▶ EXERCISE PROMPT
A verbatim restatement of the data, free of pictures, is what you should output.

▶ MATERIAL PROVIDED
=== Begin Enclosure ===

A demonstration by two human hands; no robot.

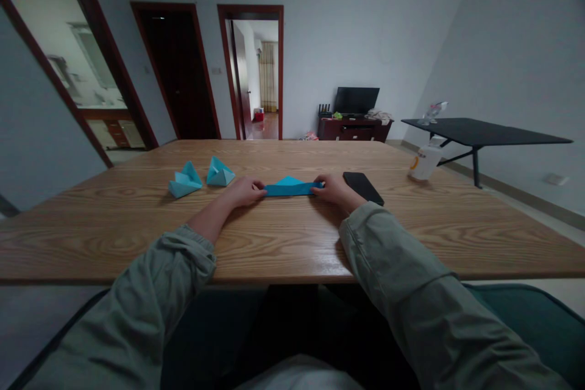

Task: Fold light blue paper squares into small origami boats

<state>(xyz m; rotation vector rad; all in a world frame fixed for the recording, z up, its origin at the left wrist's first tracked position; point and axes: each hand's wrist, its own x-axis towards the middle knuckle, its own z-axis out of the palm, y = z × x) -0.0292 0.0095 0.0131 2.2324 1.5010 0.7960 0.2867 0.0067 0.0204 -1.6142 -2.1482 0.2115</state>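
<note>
A partly folded piece of blue paper (pixel 289 189) is stretched between my two hands above the wooden table. Its front is a long dark-blue strip, and a lighter blue peak shows behind it. My left hand (pixel 247 191) pinches the strip's left end between thumb and fingers. At the right end, my right hand (pixel 337 190) has its fingers closed on the paper. Beyond my left hand stand two light-blue folded paper boats, one (pixel 185 181) farther left and the other (pixel 219 173) nearer the middle.
The wooden table (pixel 274 244) spans the view. Just past my right wrist lies a black phone (pixel 363 187). A white bottle (pixel 426 161) stands farther right. Behind are a black table (pixel 489 131), a cabinet (pixel 329 129) with a screen (pixel 357 100), and doorways.
</note>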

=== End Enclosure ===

▶ ANSWER SPACE
A demonstration by two human hands; no robot.


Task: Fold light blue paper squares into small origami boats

<state>(xyz m; rotation vector rad; all in a world frame fixed for the recording, z up, its origin at the left wrist's first tracked position; point and axes: each hand's wrist, its own x-axis towards the middle knuckle, its own z-axis out of the palm, y = z × x) -0.0292 0.0095 0.0131 2.2324 1.5010 0.7960 0.2867 0.0067 0.0204 -1.6142 -2.1482 0.2115</state>
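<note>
A partly folded piece of blue paper (pixel 289 189) is stretched between my two hands above the wooden table. Its front is a long dark-blue strip, and a lighter blue peak shows behind it. My left hand (pixel 247 191) pinches the strip's left end between thumb and fingers. At the right end, my right hand (pixel 337 190) has its fingers closed on the paper. Beyond my left hand stand two light-blue folded paper boats, one (pixel 185 181) farther left and the other (pixel 219 173) nearer the middle.
The wooden table (pixel 274 244) spans the view. Just past my right wrist lies a black phone (pixel 363 187). A white bottle (pixel 426 161) stands farther right. Behind are a black table (pixel 489 131), a cabinet (pixel 329 129) with a screen (pixel 357 100), and doorways.
</note>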

This answer is finished.